= Data block =
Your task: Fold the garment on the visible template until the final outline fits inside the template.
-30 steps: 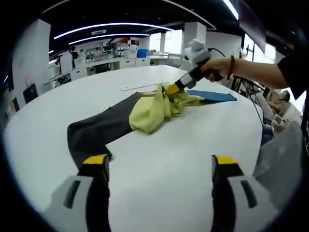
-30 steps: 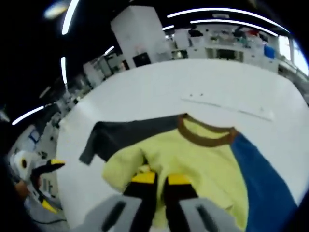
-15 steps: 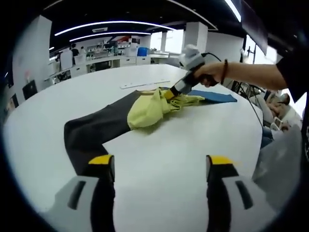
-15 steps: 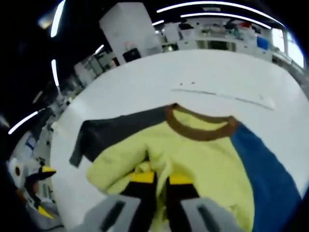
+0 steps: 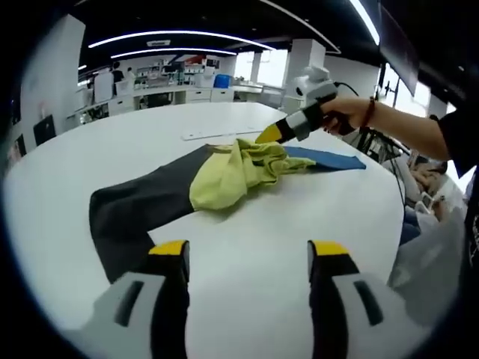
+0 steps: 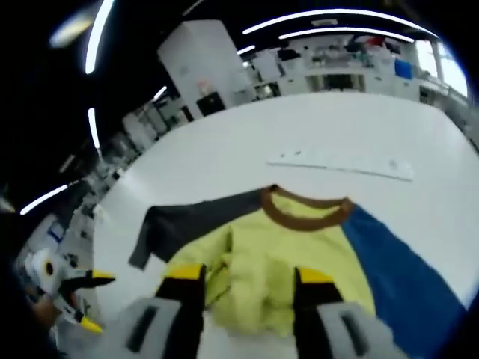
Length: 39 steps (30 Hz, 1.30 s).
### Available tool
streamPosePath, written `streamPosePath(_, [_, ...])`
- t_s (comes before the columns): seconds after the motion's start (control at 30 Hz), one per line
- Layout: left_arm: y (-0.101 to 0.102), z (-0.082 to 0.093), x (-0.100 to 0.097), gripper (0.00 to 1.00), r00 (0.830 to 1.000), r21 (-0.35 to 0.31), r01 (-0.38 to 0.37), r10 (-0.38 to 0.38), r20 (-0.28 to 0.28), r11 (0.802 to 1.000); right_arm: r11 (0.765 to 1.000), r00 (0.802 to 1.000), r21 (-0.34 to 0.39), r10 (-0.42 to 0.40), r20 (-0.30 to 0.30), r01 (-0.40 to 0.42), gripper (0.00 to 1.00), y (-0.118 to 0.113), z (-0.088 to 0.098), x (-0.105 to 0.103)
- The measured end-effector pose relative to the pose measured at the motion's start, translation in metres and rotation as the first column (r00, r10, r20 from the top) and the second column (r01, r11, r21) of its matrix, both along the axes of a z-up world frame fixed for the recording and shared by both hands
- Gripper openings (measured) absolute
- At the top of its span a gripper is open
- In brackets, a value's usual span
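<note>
The garment lies on the white table [image 5: 247, 224]. It has a yellow body [image 5: 232, 173], a dark grey sleeve [image 5: 131, 213] and a blue sleeve [image 5: 329, 159]. In the right gripper view the yellow body [image 6: 277, 250] is bunched near its lower hem, below a brown collar [image 6: 303, 215], with the grey sleeve [image 6: 194, 221] to the left and the blue sleeve [image 6: 397, 269] to the right. My right gripper [image 6: 248, 275] is open just above the bunched fabric; a hand holds that right gripper [image 5: 273, 133] over the garment. My left gripper [image 5: 247, 254] is open above bare table, beside the grey sleeve's end.
A flat white strip [image 6: 340, 162] lies on the table beyond the collar, and the same strip [image 5: 221, 134] lies behind the garment. People sit past the table's right edge [image 5: 426, 194]. My left gripper [image 6: 86, 299] hangs off the table's left side. Benches line the back wall.
My right gripper has opened and let go of the yellow fabric, then lifted off it. The fabric has settled in a bunch. My left gripper stays open, shifted slightly.
</note>
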<state>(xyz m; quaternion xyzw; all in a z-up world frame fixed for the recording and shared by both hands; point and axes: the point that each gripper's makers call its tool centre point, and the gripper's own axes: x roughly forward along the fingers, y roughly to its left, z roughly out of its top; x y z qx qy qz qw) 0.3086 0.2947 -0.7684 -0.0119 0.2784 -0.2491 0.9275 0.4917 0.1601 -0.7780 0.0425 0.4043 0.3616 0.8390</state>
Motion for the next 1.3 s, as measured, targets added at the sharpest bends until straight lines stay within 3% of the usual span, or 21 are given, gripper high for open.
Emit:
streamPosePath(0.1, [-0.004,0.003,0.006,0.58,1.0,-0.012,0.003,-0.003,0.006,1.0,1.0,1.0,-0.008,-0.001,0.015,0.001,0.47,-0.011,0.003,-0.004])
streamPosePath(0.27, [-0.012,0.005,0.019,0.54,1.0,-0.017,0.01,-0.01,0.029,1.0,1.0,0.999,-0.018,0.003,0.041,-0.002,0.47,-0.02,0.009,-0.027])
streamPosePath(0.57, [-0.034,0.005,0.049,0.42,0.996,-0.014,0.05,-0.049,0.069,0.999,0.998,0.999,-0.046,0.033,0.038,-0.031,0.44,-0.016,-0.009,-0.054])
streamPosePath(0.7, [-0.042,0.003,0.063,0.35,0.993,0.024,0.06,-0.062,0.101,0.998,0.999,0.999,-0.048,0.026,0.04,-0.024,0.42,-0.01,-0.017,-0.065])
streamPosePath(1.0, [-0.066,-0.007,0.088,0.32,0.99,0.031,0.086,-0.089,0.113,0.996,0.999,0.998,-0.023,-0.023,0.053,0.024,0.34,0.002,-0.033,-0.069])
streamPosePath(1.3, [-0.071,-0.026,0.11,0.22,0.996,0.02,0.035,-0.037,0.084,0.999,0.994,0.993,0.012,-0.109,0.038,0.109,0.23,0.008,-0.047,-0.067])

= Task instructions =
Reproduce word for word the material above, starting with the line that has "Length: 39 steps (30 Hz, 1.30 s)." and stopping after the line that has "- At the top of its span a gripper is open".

= Reply =
Length: 39 steps (30 Hz, 1.30 s).
### Available tool
streamPosePath, written `streamPosePath(_, [_, ...])`
- t_s (comes before the columns): seconds after the motion's start (control at 30 Hz), one per line
- Layout: left_arm: y (-0.101 to 0.102), z (-0.082 to 0.093), x (-0.100 to 0.097), gripper (0.00 to 1.00), r00 (0.830 to 1.000), r21 (-0.35 to 0.31), r01 (-0.38 to 0.37), r10 (-0.38 to 0.38), r20 (-0.28 to 0.28), r11 (0.802 to 1.000); right_arm: r11 (0.765 to 1.000), r00 (0.802 to 1.000), r21 (-0.34 to 0.39), r10 (-0.42 to 0.40), r20 (-0.30 to 0.30), r01 (-0.40 to 0.42), gripper (0.00 to 1.00), y (-0.118 to 0.113), z (-0.088 to 0.098), x (-0.105 to 0.103)
- The measured end-effector pose relative to the pose measured at the motion's start, translation in metres and rotation as the first column (r00, r10, r20 from the top) and the second column (r01, r11, r21) of its matrix, both along the axes of a z-up world frame fixed for the recording and shared by both hands
- Gripper openings (measured) absolute
- At the top of its span a gripper is open

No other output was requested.